▸ **SOURCE MATERIAL**
'''

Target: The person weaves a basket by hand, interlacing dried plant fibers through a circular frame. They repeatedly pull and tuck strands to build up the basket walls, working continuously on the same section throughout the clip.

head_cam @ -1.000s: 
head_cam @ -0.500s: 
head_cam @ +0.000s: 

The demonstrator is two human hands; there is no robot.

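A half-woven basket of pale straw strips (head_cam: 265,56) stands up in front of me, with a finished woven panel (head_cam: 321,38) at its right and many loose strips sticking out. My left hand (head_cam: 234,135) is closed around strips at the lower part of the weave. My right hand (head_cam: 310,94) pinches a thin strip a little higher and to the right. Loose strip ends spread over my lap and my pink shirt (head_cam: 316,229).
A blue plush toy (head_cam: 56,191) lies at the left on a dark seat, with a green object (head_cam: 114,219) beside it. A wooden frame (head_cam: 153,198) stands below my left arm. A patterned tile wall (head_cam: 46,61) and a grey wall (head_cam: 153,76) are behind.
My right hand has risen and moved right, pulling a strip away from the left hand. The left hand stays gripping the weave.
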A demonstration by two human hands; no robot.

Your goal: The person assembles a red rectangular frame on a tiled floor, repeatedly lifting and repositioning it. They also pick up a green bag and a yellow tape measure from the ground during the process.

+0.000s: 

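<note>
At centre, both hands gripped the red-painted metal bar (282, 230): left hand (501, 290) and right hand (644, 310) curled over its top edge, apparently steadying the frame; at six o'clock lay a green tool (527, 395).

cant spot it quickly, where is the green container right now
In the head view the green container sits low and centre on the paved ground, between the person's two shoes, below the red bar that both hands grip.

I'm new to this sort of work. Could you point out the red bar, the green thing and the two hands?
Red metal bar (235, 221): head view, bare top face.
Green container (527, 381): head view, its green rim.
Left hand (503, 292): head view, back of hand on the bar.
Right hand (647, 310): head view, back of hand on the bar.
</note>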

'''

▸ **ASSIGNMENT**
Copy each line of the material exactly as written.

▸ **OUTPUT FOR THIS EXERCISE**
Target: The person weaves a basket by hand, interlacing dried plant fibers through a circular frame. They repeatedly pull and tuck strands to build up the basket walls, working continuously on the same section throughout the clip.

head_cam @ -1.000s: 
head_cam @ -0.500s: 
head_cam @ +0.000s: 

The demonstrator is two human hands; there is no robot.

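A half-woven basket of pale straw strips (head_cam: 265,56) stands up in front of me, with a finished woven panel (head_cam: 321,38) at its right and many loose strips sticking out. My left hand (head_cam: 234,135) is closed around strips at the lower part of the weave. My right hand (head_cam: 310,94) pinches a thin strip a little higher and to the right. Loose strip ends spread over my lap and my pink shirt (head_cam: 316,229).
A blue plush toy (head_cam: 56,191) lies at the left on a dark seat, with a green object (head_cam: 114,219) beside it. A wooden frame (head_cam: 153,198) stands below my left arm. A patterned tile wall (head_cam: 46,61) and a grey wall (head_cam: 153,76) are behind.
My right hand has risen and moved right, pulling a strip away from the left hand. The left hand stays gripping the weave.
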A demonstration by two human hands; no robot.

Your goal: The person assembles a red rectangular frame on a tiled floor, repeatedly lifting and repositioning it. They also pick up a green bag and a yellow tape measure from the ground during the process.

+0.000s: 

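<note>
At centre, both hands gripped the red-painted metal bar (282, 230): left hand (501, 290) and right hand (644, 310) curled over its top edge, apparently steadying the frame; at six o'clock lay a green tool (527, 395).

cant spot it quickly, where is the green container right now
In the head view the green container sits low and centre on the paved ground, between the person's two shoes, below the red bar that both hands grip.

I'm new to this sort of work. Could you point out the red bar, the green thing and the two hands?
Red metal bar (235, 221): head view, bare top face.
Green container (527, 381): head view, its green rim.
Left hand (503, 292): head view, back of hand on the bar.
Right hand (647, 310): head view, back of hand on the bar.
</note>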

The response to the exercise is complete.